Reviewing Chicago advertising is like a ride on the Love Boat!

February 9, 2009

Can I get you a drink, Chicago?

Can I get you a drink, Chicago?

A friend called my writing last week on Gods the “Love Boat marathon.” And I suppose it was. As most of you know, I looked at five marvelous but unheralded campaigns from five different Chicago advertising agencies. We hear a lot about what’s wrong with the Chicago advertising community. I decided to go another way. I held to the good, as my pastor instructed. (Don’t you love that line?)

Sure, a few cynics made fun and/or took exception with some of my “picks.” That’s inevitable, especially in the blogosphere. Still, the vast majority of readers were pleased by the examination. Online and off, I received many pats on the back for, basically, giving others a pat on the back. Proof positive that good always begets good, even in the supposedly cutthroat world of advertising, perhaps especially in our world.

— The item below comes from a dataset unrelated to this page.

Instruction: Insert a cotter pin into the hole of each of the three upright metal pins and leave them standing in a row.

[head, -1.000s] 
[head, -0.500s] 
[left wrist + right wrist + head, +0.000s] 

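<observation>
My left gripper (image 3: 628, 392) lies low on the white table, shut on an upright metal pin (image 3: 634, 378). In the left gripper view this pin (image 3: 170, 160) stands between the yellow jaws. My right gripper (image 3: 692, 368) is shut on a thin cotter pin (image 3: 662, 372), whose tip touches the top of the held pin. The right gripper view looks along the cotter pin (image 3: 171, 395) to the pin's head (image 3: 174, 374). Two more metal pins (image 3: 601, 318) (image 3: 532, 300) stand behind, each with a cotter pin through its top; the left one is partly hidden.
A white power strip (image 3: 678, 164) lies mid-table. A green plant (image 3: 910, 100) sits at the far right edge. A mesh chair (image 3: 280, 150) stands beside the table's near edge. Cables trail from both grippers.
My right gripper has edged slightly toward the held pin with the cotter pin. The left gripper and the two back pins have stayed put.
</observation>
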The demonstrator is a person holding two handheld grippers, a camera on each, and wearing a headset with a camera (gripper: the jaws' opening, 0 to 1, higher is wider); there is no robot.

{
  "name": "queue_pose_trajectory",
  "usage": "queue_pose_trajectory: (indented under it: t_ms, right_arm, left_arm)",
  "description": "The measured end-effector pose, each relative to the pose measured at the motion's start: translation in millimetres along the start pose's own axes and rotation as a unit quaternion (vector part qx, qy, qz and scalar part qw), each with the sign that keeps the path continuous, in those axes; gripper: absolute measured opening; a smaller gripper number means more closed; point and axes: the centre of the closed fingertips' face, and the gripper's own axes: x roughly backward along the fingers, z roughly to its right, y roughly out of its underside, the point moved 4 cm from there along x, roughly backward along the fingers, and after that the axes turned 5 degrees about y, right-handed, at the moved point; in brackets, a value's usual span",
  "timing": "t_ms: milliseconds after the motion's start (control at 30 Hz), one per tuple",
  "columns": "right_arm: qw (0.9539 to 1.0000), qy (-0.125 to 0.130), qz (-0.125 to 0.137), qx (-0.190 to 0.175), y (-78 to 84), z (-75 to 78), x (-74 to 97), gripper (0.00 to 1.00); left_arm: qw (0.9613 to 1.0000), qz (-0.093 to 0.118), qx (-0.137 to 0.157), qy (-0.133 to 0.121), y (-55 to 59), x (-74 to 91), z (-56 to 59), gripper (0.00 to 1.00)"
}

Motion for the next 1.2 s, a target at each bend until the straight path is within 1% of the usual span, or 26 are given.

I’ve written a lot about schadenfreude in advertising, of how we are all so sensitive and paranoid that we actually take pleasure in our peer’s misfortunes: in the lost pitches, laid off colleagues and deposed leaders. I maintain that we advertising folk, always seeking approval, have insecurities so ingrained in our psyches we almost can’t help ourselves. Almost. (BTW, this week I’m writing about the topic on Talent Zoo.)

Lord knows I’m not an angel. As does anyone who knows me! I’ve drunk from the cup of cynicism. I’ve indulged in the forbidden fruit of mean-spiritedness. Yet, I don’t want to be that guy. And neither, I’ll bet, do my peers. The material gains are minimal and the emotional hangovers are nothing short of debilitating.

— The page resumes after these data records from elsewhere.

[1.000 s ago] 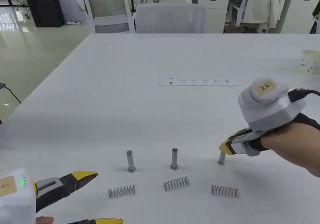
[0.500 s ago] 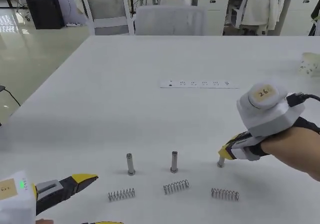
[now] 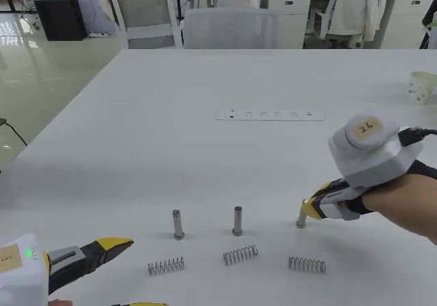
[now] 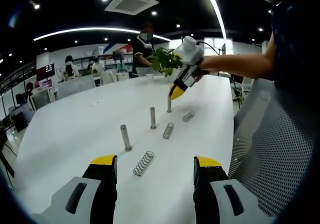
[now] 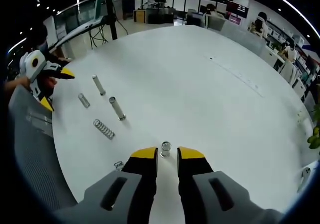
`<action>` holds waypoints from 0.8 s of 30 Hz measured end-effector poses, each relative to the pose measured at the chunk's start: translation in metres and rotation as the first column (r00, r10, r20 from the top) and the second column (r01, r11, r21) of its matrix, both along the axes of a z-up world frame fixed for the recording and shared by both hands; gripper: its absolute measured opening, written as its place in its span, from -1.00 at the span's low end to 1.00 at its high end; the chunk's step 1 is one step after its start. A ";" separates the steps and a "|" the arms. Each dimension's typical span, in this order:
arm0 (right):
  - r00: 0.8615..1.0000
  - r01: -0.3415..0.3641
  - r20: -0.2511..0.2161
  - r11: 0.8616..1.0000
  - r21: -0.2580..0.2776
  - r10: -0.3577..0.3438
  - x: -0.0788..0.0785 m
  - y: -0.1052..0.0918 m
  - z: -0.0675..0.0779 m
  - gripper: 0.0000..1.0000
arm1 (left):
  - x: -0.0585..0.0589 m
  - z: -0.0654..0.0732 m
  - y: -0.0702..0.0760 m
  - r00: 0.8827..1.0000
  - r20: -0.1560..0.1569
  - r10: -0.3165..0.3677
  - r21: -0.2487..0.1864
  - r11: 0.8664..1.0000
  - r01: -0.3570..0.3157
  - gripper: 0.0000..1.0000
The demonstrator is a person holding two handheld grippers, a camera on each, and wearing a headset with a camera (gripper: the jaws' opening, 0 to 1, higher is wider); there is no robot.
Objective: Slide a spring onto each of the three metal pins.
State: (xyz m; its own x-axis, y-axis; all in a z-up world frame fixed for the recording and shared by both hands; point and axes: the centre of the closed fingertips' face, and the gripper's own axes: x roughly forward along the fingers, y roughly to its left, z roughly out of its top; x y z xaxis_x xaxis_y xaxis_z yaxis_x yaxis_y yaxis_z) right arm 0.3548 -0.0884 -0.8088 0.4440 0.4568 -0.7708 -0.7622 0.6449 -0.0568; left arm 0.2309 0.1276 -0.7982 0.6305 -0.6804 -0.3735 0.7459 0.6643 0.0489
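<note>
1. Since each spring lies on its side in front of a pin, none is threaded yet: the left spring (image 3: 166, 264), middle spring (image 3: 240, 253) and right spring (image 3: 306, 264) form a row on the near side of the white table (image 3: 205, 149).
2. Just behind them are the left pin (image 3: 177, 223), middle pin (image 3: 237, 219) and right pin (image 3: 301, 217), all bare. The first two stand upright, and the right one looks slightly tilted in the head view.
3. The right gripper (image 3: 308, 208) is at the top of the right pin. In its own view the jaws are close together with the pin head in the narrow gap between the tips, though whether they pinch it cannot be told. The likely purpose is to steady or straighten the pin before loading it.
4. The left gripper (image 4: 155, 160) hangs low near the left spring, with its jaws spread wide and nothing between them (probably ready to pick up a spring).
5. A power strip (image 3: 270, 115) lies well behind the work.
</note>
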 end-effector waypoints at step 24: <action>0.986 -0.168 -0.012 0.986 -0.012 0.168 -0.052 -0.009 -0.006 -0.64 | -0.002 0.001 -0.007 1.000 -0.004 -0.011 0.001 1.000 0.011 0.12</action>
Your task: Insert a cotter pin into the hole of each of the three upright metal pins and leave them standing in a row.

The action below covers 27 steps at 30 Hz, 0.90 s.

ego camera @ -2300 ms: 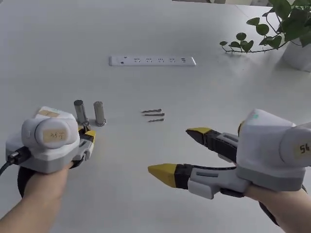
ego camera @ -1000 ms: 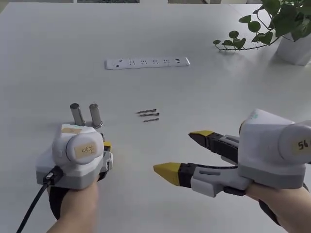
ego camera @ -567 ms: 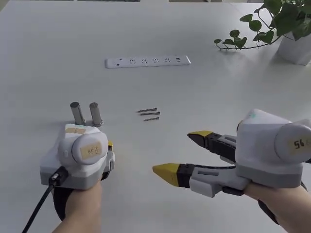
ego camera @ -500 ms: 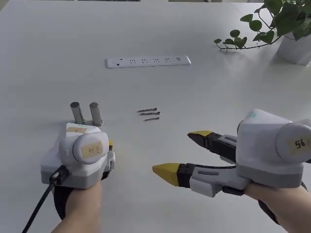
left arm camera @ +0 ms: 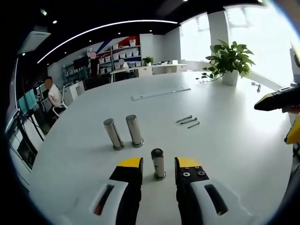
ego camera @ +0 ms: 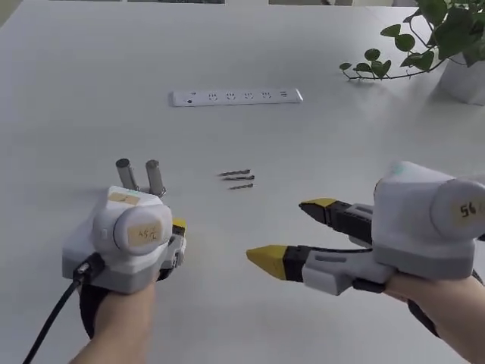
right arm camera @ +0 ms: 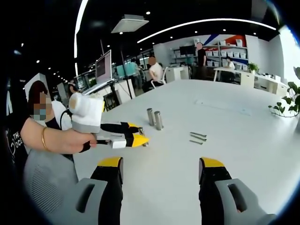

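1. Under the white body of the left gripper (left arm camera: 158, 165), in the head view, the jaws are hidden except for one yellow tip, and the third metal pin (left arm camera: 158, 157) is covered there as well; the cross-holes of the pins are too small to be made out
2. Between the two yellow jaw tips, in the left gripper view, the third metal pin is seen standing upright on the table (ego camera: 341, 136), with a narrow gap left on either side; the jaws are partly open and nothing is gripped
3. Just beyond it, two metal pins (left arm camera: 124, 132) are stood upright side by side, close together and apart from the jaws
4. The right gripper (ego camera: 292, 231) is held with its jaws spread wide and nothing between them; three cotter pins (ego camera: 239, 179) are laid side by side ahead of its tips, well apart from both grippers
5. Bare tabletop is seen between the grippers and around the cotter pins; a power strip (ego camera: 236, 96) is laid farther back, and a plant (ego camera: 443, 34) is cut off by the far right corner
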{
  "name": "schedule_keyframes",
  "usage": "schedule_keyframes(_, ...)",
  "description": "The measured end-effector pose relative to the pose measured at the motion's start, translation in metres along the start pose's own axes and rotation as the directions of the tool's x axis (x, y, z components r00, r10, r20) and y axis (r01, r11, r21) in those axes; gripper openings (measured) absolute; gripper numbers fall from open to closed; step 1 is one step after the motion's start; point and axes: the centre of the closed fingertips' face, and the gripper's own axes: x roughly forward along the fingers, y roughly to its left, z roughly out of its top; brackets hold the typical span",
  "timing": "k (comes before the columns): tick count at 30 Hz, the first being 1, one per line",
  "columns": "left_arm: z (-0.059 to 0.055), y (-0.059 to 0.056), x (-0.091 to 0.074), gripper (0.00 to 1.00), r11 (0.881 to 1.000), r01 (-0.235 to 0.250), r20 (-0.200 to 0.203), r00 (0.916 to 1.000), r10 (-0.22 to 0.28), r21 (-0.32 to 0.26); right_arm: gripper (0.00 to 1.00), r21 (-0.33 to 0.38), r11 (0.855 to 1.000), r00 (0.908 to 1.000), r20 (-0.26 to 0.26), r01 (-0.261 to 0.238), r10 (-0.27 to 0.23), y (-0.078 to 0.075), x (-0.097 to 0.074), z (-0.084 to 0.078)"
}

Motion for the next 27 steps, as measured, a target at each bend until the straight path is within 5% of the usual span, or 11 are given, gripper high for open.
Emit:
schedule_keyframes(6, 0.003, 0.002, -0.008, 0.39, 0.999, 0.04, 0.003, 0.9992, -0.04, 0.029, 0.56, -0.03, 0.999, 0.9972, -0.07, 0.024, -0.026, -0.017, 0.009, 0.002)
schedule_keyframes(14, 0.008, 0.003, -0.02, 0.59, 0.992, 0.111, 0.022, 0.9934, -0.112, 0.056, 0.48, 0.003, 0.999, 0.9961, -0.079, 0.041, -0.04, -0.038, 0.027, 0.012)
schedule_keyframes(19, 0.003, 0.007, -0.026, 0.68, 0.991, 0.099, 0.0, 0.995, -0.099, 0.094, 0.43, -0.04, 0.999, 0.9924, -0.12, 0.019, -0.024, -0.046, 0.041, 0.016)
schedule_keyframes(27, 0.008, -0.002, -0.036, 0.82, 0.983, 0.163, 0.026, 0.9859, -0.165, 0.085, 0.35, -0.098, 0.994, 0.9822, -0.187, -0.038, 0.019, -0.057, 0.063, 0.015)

And so, leaving the past, we try and do the next right thing. And we are successful.

Last year, we pulled together and resurrected the Chicago Creative Club from its very sorry state. No need to rehash all that was wrong with the CCC. (If you must, just search this blog’s archives.) The point is we turned the once-contentious event into a community-building celebration of our town’s creativity.

While there’s still plenty of room for improvement there was also a lot to be proud of. This year’s show can be even better, despite the crippling financial crisis. But only if we hold to the good.

And only if we work together. In this context, praising each other’s work, as opposed to maligning it, seemed like the right thing to do. I hope to do this again soon. And I hope others do as well.